=== Begin Enclosure ===

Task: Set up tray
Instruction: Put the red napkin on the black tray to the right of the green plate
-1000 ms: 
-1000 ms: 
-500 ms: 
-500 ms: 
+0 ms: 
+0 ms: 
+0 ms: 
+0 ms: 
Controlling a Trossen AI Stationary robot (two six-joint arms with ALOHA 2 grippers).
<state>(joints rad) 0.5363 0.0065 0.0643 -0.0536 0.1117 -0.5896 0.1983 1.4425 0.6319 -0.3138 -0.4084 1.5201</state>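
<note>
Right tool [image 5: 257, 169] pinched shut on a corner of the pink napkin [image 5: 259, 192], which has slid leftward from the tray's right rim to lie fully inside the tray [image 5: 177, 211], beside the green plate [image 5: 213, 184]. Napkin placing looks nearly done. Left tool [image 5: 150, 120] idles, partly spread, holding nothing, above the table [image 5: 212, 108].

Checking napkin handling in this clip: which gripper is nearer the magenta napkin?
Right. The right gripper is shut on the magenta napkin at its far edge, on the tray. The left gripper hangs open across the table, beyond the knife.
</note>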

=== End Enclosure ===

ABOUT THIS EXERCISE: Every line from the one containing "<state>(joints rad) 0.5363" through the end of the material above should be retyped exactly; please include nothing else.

TASK ANSWER:
<state>(joints rad) 0.5363 0.0065 0.0643 -0.0536 0.1117 -0.5896 0.1983 1.4425 0.6319 -0.3138 -0.4084 1.5201</state>
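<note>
Right tool [image 5: 257, 169] pinched shut on a corner of the pink napkin [image 5: 259, 192], which has slid leftward from the tray's right rim to lie fully inside the tray [image 5: 177, 211], beside the green plate [image 5: 213, 184]. Napkin placing looks nearly done. Left tool [image 5: 150, 120] idles, partly spread, holding nothing, above the table [image 5: 212, 108].

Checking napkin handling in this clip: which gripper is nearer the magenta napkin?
Right. The right gripper is shut on the magenta napkin at its far edge, on the tray. The left gripper hangs open across the table, beyond the knife.
</note>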

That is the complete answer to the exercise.